As you can see, the structure is totally the same as getting the derivative of ln x^2.

Thus, we know that the answer is correct.

## what is the derivative of ln(xy)

This is somewhat different from finding any other derivative.

Let s = ln (xy)

Or, e^s = xy

So, we can make (xy) explicit:

y(x) = e^x / x

And, dy/dx = (xe^x – e^x) / x^2

Or, e^x ((x-1) / x^2).

This is the final result for the derivative of ln (xy).

## The derivative of ln x FAQs

### 1.   How do you derive the derivative of ln x?

Ans: There are various ways to find the derivative of ln x. Firstly, you can draw a graph to find the result as we have done before. Then, you can apply the first principle of derivatives to obtain the same result. Also, we have used the implicit differentiation method to obtain the exact same result. This is basically the chain rule method. So, you can easily do that. Since the domain of ln x is x > 0, thus, d/dx (ln |x|) = 1/x.

No matter what method you use, the derivative of ln x will always be 1/x.

### 2.   What happens when you take the derivative of ln?

Ans: When you take the derivative of ln, you have to act according to the basic rules of differentiation. For any logarithmic function, the part after ln, goes to the denominator in its derivative form. Further, if the denominator is still a function of x, we have to keep on applying chain rule until that is the case.

However, the derivative of ln x is 1/x.

### 3.   What does ln x integrate to?

Ans: Much like derivatives the concept of integration for logarithmic functions is also quite common. The formula for the same is pretty simple.

We write the formula for the integral of ln x as, ∫ln x dx = xlnx – x + C, where C is the constant of integration.

### 4.   What is the derivative of x ln X?

Ans: x ln x’s derivative is equal to ln x + 1. We can use the product rule to compute this derivative. In fact, we do so by considering x as the first function and ln x as the second function. As x ln x is the product of x and ln x and the equation for the derivatives of x and ln x.

### 5.   How do you draw ln x on a graph?

Ans: We use the symbol ln instead of log e (x) to represent the natural logarithm (x). To graph f(x) = ln, we’ll use the following features of the graph of f(x) = log a (x) (x). The graph’s x-intercept, or the point where the graph cuts the x-axis, is (1, 0). The graph’s vertical asymptote is represented by the y-axis.

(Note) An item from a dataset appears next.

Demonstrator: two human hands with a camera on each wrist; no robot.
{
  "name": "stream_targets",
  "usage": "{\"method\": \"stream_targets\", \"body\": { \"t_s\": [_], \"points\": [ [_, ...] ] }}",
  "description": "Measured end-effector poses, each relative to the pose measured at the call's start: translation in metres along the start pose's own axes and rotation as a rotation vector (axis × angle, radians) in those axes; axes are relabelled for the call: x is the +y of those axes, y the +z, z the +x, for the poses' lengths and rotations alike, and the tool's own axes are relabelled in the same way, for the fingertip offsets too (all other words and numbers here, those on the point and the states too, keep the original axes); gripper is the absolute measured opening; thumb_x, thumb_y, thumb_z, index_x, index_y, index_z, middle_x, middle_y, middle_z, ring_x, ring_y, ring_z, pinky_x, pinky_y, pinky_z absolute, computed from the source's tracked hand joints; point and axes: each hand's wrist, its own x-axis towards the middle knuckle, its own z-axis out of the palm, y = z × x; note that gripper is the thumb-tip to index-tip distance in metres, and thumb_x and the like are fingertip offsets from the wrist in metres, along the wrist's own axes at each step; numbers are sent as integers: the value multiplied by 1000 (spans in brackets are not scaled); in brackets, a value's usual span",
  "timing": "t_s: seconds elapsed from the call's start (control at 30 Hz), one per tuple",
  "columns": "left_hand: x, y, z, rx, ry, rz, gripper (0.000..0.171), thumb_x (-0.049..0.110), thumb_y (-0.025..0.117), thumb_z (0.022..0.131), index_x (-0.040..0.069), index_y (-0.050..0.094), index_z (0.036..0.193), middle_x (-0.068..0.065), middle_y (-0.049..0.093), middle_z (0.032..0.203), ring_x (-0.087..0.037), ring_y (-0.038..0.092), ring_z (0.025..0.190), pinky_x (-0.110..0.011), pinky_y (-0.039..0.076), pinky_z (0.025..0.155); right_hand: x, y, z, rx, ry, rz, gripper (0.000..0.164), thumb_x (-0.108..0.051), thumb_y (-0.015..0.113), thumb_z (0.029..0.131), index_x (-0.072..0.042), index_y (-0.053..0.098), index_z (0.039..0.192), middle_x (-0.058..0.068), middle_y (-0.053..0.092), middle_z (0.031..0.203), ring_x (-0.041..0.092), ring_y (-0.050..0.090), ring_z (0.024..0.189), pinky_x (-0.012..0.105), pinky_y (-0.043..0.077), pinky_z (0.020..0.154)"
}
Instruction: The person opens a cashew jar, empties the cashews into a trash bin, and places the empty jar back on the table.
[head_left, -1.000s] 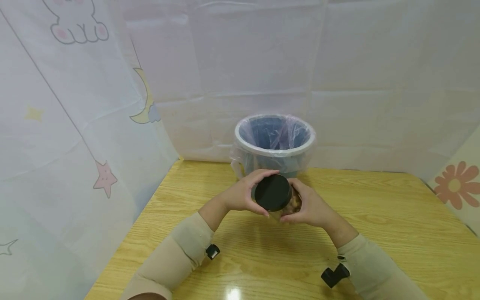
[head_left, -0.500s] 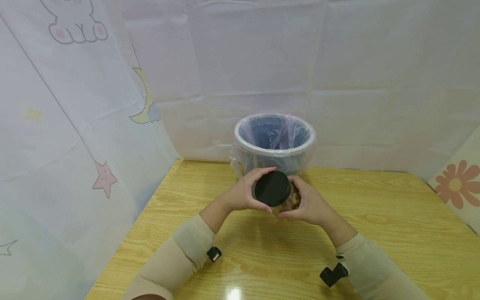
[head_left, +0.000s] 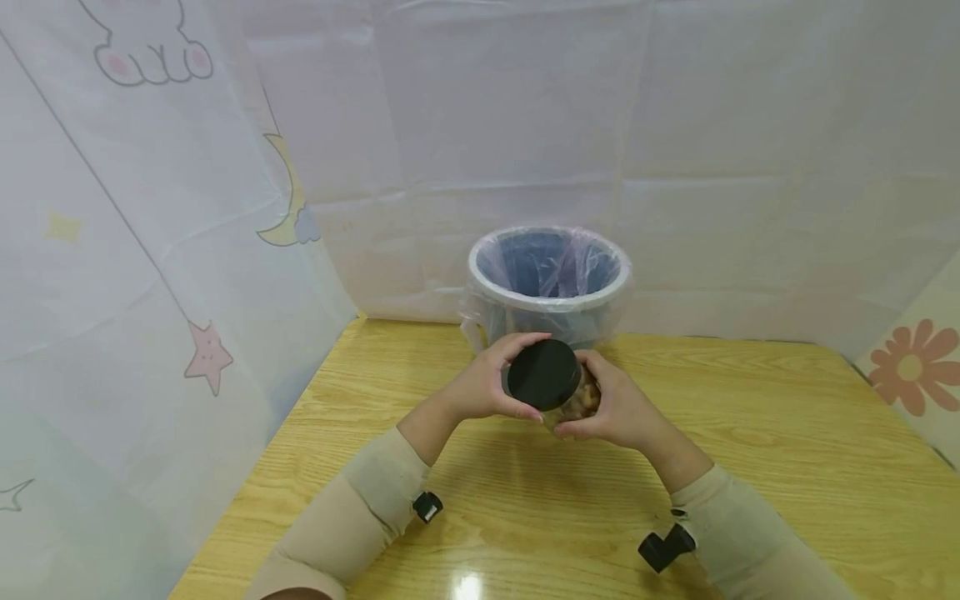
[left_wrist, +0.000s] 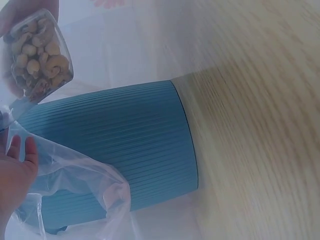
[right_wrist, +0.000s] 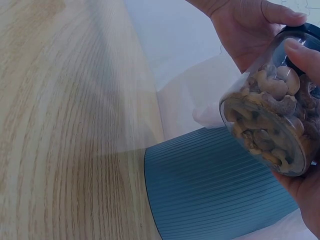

However, the graph looks like this:

### 6.   How do you find the log of a graph?

Ans: Determine the coordinates of two points on the line. Calculate the difference between these two points’ y-coordinates (rise). Then, calculate the x-coordinate difference between these two places (run). Finally, divide the y-coordinate difference by the x-coordinate difference (rise/run or slope).

### 7.   How to make a ln graph in Excel?

Ans: Excel comes in very handy while arranging data. So, you might want to draw a graph in excel as well. If the graph is a ln one, try these steps:

• Open your xy scatter graph. Then, click on the format axis after clicking on each axis.
• Under the format axis bar, click on the axis options tab and finally click on the logarithmic scale.

However, follow these steps for excel version 2007 and 2010.

For other version users:

• You have to double click each axis on your xy scatter graph.
• Go to the format axis bar. Then, select the scale tab and finally choose the logarithmic scale from there.

And, you can create ln graphs on Excel that simply.